The Federal Communications Commission will soon propose rules of the road for spectrum sharing.
In a few years, this could mean big changes to the federal spectrum footprint, and more capacity to fuel the country's growing demand for wireless connectivity. The move is the latest step in a longstanding Obama administration plan to put 500 MHz of federal and non-federal spectrum into private hands, to expand the power and reach of high-speed wireless broadband.
Under a sharing regime, wide swathes of spectrum would be doled out dynamically. The new rules would give federal users and non-federal licensees first dibs on access to spectrum that is shared out, FCC Chairman Tom Wheeler said at a March 24 event on spectrum management at the Brookings Institution.
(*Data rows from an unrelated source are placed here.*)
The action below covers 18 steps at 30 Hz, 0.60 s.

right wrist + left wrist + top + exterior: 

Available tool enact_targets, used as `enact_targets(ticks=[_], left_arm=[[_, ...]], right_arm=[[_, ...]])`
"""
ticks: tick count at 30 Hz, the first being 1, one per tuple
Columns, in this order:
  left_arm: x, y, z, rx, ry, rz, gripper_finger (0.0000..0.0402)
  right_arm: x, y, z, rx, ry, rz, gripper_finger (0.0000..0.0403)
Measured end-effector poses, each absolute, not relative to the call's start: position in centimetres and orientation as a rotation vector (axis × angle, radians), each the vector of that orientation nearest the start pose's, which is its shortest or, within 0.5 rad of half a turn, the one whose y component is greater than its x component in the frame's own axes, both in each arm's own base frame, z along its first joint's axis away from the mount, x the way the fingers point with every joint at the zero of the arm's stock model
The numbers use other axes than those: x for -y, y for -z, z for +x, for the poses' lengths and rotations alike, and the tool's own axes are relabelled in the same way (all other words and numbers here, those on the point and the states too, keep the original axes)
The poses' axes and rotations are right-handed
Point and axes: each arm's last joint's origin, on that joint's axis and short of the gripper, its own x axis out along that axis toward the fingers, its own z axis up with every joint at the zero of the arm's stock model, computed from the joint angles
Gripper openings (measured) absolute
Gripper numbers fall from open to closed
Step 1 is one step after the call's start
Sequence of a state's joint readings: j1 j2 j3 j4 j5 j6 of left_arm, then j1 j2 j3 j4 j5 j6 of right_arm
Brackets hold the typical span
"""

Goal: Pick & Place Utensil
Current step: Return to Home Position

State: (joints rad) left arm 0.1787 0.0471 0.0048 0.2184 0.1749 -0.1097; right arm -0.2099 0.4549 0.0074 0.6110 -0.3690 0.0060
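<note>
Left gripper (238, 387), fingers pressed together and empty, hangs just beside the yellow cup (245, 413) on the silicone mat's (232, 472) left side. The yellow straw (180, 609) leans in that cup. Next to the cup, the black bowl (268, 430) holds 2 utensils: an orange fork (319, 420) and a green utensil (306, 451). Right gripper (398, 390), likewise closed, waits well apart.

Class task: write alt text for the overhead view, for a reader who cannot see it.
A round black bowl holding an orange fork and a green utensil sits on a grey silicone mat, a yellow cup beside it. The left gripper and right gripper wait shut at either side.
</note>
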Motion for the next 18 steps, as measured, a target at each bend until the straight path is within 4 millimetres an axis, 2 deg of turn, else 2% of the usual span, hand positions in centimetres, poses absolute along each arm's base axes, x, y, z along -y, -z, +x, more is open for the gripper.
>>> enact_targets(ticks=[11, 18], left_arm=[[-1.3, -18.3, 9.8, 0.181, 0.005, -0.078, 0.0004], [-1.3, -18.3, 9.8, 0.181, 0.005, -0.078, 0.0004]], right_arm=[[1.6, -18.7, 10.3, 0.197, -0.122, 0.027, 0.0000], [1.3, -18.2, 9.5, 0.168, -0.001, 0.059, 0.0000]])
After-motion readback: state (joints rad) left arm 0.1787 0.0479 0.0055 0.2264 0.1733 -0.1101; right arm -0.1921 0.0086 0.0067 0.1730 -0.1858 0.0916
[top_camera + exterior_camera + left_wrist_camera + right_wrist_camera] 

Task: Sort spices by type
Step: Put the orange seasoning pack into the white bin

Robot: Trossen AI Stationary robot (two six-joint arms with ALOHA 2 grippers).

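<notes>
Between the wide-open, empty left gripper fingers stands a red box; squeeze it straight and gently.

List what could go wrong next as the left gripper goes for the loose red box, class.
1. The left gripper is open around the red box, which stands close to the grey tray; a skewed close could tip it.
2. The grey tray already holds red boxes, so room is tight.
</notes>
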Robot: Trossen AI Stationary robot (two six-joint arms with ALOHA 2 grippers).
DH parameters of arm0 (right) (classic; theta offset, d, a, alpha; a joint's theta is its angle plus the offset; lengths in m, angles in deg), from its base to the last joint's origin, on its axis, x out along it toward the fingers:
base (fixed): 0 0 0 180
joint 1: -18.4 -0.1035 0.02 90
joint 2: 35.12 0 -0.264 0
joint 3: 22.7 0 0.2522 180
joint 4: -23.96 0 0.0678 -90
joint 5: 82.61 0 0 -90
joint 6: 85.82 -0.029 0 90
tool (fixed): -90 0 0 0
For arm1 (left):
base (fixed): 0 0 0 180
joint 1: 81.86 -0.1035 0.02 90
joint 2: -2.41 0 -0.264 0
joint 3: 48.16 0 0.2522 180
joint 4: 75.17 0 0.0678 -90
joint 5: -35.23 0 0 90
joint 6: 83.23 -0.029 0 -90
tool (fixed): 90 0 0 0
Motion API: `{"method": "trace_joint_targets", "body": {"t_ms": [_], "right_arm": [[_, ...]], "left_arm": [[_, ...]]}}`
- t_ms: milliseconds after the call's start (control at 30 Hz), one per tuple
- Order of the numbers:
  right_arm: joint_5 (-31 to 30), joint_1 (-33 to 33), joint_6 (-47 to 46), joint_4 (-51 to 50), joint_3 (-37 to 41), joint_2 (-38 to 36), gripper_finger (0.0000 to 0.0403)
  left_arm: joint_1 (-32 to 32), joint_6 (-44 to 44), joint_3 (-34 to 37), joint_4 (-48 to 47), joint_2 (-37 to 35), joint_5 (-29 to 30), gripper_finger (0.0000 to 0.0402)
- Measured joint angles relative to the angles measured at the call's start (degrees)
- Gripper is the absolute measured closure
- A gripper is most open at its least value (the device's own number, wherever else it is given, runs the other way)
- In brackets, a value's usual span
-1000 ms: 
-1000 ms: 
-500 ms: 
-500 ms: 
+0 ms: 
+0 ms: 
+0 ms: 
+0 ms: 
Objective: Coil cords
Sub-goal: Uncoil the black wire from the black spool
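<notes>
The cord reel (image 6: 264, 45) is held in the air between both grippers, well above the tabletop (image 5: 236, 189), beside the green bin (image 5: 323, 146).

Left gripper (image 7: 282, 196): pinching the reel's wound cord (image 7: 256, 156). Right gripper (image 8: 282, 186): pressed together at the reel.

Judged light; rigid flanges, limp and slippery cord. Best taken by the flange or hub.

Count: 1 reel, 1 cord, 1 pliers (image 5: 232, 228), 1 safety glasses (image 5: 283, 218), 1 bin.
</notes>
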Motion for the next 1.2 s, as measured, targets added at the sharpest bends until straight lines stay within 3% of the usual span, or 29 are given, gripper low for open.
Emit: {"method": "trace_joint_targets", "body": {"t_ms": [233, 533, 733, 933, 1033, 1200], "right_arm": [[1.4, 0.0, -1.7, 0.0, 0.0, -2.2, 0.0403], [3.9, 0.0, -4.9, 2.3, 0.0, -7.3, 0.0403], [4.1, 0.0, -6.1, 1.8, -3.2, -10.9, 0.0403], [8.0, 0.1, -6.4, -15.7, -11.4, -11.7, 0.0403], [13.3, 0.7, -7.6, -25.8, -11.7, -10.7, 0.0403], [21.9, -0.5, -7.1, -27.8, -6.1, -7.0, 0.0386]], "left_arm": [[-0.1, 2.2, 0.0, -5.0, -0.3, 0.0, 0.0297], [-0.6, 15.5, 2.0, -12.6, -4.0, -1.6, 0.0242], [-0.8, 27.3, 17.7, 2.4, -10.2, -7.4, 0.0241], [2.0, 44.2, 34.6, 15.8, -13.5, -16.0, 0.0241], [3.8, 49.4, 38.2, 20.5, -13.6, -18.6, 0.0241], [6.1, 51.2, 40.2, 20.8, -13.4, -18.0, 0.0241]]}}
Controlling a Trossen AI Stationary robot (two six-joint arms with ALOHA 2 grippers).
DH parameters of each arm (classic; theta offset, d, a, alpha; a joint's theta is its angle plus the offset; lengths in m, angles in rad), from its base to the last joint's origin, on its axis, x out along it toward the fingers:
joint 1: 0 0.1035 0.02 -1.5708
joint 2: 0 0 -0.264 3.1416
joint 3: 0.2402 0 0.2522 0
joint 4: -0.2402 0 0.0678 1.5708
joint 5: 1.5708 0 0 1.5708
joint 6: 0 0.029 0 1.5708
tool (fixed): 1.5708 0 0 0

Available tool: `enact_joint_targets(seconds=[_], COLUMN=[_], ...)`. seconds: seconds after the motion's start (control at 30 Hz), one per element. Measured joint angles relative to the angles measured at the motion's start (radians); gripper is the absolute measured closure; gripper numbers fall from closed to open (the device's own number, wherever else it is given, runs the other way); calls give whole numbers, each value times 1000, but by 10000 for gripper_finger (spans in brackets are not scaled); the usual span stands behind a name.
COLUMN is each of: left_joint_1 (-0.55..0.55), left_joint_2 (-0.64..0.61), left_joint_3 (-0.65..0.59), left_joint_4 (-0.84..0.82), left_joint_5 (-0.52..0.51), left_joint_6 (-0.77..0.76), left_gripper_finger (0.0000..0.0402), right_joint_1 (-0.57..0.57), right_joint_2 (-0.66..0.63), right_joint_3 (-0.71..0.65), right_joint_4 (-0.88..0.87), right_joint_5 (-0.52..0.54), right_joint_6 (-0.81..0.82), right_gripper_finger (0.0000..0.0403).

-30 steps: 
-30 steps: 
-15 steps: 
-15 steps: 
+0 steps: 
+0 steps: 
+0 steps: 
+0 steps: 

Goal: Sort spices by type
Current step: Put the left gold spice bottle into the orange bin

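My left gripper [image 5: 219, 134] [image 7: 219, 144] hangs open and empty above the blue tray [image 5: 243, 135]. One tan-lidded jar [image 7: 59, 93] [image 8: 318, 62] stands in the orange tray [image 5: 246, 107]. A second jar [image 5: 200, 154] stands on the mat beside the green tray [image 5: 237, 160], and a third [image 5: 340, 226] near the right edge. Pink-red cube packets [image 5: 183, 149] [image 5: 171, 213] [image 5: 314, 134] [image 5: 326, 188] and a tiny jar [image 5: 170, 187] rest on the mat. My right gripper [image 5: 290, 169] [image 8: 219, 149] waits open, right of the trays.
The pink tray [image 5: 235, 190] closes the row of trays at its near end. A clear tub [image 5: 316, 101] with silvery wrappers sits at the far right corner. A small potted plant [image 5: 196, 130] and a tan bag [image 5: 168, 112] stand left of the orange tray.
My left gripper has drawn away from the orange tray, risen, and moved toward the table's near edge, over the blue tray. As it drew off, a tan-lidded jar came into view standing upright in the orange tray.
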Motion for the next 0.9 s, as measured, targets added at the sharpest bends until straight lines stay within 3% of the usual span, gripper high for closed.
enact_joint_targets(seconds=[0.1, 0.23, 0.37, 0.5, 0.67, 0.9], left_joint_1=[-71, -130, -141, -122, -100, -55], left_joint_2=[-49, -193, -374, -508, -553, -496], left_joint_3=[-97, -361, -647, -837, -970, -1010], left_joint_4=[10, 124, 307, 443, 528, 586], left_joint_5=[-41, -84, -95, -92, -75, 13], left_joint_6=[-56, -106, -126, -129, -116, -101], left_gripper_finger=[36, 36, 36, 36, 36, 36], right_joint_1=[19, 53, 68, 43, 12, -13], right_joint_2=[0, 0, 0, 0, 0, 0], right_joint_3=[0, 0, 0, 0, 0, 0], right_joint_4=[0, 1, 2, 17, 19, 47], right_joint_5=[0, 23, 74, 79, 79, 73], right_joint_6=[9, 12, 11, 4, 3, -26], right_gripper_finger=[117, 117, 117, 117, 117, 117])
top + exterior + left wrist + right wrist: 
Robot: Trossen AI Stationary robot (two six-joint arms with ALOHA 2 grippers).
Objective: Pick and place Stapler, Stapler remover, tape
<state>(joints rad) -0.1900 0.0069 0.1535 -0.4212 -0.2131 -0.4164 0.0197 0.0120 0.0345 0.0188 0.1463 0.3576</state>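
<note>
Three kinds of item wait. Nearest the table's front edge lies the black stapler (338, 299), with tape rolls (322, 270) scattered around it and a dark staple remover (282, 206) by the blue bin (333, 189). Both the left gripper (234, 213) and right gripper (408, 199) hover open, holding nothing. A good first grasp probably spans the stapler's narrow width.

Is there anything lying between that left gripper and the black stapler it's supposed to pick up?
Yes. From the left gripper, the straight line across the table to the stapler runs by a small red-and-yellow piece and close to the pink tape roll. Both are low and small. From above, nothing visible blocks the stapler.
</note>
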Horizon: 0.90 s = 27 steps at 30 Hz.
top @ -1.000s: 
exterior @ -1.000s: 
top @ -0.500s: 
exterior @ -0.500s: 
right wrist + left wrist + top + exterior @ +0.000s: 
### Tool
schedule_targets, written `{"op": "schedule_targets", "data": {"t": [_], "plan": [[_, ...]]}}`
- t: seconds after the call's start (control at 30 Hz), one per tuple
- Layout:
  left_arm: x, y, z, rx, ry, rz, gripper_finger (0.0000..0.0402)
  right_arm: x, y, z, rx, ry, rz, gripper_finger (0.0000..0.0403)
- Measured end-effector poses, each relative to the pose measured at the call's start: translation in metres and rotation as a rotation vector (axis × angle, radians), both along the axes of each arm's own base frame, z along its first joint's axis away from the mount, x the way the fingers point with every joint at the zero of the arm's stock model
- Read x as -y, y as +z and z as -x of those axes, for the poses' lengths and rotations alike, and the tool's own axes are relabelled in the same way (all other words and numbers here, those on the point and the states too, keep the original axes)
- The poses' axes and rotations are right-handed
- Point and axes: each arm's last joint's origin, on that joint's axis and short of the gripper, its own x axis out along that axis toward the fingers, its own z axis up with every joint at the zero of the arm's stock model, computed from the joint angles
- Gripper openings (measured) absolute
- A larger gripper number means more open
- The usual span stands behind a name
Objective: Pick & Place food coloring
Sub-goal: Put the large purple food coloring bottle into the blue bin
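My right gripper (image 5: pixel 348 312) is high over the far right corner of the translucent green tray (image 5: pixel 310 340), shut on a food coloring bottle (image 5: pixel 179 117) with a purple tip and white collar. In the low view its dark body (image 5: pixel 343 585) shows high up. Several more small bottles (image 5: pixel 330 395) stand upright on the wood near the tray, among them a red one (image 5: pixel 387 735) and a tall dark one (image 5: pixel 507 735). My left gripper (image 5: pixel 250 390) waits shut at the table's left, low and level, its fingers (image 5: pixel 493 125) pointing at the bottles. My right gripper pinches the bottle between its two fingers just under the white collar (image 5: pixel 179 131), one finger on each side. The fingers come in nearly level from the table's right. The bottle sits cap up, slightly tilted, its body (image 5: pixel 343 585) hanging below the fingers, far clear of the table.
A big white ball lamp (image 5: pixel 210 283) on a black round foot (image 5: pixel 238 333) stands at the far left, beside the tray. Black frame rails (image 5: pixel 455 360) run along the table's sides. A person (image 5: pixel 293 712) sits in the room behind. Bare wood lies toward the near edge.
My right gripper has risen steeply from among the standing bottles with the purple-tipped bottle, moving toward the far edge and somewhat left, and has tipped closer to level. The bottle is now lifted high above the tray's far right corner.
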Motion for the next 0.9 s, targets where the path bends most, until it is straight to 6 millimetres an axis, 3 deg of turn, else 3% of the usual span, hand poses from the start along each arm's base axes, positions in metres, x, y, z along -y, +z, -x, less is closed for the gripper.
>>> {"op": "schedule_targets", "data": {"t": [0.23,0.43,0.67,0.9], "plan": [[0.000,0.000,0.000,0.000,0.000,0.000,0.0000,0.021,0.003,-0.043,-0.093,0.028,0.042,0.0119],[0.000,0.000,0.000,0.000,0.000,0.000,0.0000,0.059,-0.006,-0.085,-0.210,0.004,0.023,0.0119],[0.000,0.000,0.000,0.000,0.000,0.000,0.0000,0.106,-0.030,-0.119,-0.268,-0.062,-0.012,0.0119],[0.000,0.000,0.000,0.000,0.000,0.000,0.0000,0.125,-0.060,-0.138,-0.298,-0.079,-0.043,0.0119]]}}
Holders of priority access licenses would have the next crack, followed by non-licensed users.
"We are evolving spectrum policy from the age of Marconi’s analog waveform to the era of digital on-off pulses that obviate the previous underpinnings of policy: the nature of the waveform, and the need for a large spectrum buffer to protect it from other signals," Wheeler said.
Wheeler helped develop the policy as an expert contributor to a July 2012 report of the Presidential Council of Advisors on Science and Technology. That report found that the wholesale clearing and reallocating of federally held spectrum would be expensive, disruptive, and take too long to implement. A memorandum from President Barack Obama followed about a year later, which among other things charged the FCC with fashioning rules by which licensed services and unlicensed devices could share spectrum.
Wheeler said the sharing rules would include a "single, highly flexible band plan," to allow for large swathes of spectrum to be pooled without restrictive use rules that apply to particular frequencies. The proposed rules would "anticipate a wide range of flexible uses," he said, including small cell networks like Wi-Fi that can deliver connectivity across a very small geographic area.
The FCC would maintain a dynamic spectrum database to make sure priority access is doled out appropriately, and to facilitate the auction and licensing of available bandwidth. In tandem, the FCC would convene industry, researchers and other stakeholders around efforts to design specifications for transmitters and receivers to operate in a shared-spectrum environment.
The FCC is also exploring the technical aspects of dynamic spectrum sharing in a swath of the 3.5 GHz band. That effort, "provides a real-life opportunity to apply some bold thinking about receiver performance," Wheeler said.
The pace of the FCC’s program is deliberate, but a lot of change is on the horizon in the world of spectrum. TV broadcasters are being invited to cash in their spectrum licenses in a dual-auction proceeding that is set for 2015. In addition, the Defense Department is planning to share a swath of spectrum in the 1755-1780 MHz band that is coveted by large mobile providers in part because that spectrum is in wide commercial use internationally.